◆ Your goal
Write out exactly, with no other output, the lines below from the one that contains "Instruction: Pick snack" through the end.

◆ Stored data
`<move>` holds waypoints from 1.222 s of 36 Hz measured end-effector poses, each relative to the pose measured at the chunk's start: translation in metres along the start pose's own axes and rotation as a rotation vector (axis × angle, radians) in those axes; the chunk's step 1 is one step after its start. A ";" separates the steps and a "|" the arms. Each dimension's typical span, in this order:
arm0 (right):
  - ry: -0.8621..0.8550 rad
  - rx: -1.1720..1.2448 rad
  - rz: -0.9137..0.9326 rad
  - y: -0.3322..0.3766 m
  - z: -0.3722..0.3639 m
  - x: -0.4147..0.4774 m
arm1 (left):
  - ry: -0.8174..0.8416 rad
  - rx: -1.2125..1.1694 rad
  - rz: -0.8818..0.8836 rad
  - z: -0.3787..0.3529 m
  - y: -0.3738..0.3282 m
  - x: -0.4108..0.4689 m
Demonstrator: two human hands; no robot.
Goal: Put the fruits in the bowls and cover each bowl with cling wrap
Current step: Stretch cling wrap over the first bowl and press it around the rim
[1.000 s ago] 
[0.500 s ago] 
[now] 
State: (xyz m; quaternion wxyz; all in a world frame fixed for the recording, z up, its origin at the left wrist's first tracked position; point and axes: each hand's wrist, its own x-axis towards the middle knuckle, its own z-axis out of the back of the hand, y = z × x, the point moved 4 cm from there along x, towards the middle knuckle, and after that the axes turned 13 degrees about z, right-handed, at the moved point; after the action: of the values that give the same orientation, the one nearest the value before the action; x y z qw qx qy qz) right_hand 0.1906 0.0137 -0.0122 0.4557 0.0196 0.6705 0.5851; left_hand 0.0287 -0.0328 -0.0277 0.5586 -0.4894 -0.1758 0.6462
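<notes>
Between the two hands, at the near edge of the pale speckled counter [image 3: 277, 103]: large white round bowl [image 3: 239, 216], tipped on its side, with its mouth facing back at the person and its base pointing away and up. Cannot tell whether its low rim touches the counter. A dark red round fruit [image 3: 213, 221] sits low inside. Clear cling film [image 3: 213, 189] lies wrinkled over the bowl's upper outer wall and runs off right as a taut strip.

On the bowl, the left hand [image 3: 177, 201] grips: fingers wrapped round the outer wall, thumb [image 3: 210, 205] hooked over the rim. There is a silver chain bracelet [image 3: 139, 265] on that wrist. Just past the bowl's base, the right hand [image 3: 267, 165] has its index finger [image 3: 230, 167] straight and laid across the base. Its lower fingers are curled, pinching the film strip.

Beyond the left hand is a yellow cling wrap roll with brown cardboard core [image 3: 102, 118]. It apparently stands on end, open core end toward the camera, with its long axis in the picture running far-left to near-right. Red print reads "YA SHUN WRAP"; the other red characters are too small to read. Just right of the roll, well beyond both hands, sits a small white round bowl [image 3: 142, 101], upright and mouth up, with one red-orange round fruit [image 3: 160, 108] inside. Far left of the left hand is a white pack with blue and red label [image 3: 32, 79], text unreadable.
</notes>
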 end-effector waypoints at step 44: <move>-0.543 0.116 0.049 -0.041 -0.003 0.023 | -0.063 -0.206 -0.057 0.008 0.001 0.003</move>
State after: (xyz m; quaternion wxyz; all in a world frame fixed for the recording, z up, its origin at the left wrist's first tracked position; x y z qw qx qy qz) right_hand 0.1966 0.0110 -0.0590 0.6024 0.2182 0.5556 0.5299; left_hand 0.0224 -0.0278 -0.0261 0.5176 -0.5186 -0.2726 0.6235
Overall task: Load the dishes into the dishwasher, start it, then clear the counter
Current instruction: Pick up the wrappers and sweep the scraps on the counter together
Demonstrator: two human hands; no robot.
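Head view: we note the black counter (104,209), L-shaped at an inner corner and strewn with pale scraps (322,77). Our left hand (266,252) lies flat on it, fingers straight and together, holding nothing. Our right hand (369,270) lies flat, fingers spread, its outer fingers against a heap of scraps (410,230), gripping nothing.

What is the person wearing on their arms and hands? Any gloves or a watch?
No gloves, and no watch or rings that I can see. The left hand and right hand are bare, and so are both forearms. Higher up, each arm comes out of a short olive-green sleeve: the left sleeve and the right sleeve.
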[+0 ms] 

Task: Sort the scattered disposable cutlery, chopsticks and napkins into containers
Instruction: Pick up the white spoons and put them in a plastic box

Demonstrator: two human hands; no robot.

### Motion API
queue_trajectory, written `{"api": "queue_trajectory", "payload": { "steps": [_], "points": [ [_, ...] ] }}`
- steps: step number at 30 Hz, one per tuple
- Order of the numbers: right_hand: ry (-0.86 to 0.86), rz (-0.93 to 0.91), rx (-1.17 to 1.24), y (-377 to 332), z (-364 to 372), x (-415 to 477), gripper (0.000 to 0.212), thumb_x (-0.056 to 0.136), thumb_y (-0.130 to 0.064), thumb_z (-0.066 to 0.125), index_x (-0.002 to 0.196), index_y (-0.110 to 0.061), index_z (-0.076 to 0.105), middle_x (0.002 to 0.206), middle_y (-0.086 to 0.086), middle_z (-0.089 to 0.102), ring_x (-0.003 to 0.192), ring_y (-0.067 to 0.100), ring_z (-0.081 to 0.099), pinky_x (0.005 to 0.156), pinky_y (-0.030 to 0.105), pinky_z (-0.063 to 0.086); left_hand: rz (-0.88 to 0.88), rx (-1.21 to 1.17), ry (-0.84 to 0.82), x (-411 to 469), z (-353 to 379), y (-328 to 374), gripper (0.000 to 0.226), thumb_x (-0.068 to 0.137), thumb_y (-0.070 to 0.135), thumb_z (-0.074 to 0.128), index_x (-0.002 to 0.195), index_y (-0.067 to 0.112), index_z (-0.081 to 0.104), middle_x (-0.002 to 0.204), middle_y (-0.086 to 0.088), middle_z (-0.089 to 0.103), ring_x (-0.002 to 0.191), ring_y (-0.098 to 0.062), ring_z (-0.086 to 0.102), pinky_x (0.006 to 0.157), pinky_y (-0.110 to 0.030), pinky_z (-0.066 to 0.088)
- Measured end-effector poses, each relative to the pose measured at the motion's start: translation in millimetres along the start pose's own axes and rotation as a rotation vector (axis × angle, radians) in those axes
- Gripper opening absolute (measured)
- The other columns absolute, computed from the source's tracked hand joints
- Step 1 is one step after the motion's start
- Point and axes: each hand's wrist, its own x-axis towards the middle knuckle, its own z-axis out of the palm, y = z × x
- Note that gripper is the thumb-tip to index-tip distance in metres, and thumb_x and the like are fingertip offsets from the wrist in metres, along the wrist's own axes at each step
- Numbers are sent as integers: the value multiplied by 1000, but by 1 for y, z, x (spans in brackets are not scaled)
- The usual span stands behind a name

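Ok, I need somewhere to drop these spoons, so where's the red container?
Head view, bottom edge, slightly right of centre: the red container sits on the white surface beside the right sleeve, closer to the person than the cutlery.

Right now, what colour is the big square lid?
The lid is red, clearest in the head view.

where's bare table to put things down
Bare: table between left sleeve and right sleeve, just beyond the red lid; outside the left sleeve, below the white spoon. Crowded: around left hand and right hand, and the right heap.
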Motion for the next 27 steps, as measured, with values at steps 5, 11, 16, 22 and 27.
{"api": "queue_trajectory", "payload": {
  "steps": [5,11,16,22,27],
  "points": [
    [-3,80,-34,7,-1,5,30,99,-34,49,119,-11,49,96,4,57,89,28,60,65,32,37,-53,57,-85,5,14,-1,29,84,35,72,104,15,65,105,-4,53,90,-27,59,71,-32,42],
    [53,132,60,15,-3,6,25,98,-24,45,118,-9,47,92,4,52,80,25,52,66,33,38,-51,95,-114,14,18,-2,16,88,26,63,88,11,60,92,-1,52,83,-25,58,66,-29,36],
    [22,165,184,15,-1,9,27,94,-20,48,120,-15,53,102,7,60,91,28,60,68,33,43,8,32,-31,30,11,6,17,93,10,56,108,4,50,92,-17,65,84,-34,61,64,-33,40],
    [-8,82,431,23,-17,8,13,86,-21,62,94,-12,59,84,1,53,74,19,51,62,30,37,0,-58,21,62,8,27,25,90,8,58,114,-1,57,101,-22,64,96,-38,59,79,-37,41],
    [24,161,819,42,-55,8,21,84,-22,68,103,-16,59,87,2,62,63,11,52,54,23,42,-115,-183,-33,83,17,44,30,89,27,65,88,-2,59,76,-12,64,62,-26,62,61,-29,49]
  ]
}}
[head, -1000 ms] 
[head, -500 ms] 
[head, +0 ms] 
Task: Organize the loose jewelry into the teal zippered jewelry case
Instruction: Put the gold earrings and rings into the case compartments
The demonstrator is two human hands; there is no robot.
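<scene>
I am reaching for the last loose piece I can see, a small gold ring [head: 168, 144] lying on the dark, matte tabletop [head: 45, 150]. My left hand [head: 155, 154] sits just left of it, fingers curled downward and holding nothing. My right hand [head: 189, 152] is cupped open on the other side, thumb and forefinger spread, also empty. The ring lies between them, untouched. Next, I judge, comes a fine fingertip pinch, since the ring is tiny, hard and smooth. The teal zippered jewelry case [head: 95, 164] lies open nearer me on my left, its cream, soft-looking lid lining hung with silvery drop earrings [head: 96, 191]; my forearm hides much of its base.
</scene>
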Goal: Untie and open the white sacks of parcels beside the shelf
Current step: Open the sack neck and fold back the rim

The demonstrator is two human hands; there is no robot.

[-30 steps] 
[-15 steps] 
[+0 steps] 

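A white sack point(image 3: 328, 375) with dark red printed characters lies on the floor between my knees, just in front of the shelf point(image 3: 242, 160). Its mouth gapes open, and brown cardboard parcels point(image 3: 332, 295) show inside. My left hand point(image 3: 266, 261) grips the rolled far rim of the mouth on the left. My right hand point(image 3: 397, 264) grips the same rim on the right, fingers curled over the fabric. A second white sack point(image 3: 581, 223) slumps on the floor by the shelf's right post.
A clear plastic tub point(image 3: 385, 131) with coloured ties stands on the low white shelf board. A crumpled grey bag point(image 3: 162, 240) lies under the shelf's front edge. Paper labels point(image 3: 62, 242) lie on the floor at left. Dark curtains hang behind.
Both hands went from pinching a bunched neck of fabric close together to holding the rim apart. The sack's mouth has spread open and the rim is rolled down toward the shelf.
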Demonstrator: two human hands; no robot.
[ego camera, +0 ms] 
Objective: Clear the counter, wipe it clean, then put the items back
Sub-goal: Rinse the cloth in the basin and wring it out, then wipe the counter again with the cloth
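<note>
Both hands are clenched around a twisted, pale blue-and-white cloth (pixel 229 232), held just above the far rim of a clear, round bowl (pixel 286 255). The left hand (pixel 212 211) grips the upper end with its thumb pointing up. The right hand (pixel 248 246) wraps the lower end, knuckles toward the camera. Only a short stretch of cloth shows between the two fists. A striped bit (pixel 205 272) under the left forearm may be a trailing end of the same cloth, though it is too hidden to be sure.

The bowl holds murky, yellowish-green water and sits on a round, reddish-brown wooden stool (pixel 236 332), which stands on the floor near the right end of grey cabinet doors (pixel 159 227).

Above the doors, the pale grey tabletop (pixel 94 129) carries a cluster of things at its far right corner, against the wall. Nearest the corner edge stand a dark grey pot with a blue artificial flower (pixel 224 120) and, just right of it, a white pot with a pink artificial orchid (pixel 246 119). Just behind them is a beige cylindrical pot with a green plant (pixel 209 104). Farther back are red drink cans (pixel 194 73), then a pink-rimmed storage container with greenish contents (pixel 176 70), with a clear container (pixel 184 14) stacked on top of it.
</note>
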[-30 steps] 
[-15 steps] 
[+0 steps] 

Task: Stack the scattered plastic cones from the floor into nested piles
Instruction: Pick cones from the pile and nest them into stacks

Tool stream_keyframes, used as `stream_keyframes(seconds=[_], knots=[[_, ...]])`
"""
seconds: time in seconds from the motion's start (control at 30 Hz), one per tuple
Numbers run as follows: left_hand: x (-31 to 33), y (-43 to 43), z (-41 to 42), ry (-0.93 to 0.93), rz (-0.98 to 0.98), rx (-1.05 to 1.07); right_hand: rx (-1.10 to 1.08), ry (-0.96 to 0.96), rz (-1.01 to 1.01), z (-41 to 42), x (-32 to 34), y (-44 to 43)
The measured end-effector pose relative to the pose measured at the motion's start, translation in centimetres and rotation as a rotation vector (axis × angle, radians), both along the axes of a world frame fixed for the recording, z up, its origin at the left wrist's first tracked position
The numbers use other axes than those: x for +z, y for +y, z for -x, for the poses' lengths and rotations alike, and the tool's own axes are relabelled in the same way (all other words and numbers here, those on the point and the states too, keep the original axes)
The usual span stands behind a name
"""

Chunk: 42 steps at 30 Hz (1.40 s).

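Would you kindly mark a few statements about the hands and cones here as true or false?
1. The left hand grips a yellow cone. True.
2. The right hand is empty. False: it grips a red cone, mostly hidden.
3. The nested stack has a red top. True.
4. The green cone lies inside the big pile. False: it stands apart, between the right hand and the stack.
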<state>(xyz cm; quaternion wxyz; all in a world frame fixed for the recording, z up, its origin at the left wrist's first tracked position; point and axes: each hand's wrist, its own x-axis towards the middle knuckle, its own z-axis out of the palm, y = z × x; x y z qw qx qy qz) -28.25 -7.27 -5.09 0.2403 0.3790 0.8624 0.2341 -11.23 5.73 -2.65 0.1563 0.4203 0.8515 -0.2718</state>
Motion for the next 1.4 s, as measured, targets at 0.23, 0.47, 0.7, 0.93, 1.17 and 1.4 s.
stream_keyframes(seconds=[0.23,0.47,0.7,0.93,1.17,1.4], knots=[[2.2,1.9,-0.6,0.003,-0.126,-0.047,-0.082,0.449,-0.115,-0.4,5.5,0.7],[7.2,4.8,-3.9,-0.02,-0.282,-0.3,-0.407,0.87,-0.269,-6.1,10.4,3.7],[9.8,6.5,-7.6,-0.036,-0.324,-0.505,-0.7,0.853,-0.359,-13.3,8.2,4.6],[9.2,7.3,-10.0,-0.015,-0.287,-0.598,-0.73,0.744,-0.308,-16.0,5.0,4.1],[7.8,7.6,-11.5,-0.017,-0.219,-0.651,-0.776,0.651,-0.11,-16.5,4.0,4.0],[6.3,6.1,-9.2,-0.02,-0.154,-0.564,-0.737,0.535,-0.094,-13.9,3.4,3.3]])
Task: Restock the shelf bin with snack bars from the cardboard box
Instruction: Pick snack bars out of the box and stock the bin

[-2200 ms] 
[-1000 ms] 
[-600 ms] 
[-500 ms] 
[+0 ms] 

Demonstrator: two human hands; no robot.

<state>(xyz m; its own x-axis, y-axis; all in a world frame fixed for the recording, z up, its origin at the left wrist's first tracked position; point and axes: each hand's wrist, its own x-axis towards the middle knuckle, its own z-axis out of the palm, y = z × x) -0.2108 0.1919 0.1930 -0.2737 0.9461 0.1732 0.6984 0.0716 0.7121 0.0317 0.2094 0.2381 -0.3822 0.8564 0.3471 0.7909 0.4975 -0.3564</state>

◆ Expected output
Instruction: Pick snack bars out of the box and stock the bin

[-2200 ms] 
[-1000 ms] 
[-600 ms] 
[-500 ms] 
[+0 ms] 

Demonstrator: two human hands; no robot.

<state>(xyz m; its own x-axis, y-axis; all in a world frame fixed for the recording, z up, its origin at the left wrist's first tracked position; point and axes: each hand's wrist, its own x-axis towards the middle knuckle, its own z-axis out of the palm, y = z × x) -0.2108 0.1919 0.1930 -0.2737 0.9461 0.1732 0.6984 0.0716 0.7121 0.0317 0.2094 0.2381 -0.3822 0.8564 0.3471 0.7909 0.4975 -0.3564</state>

Work on this exercise has concluded.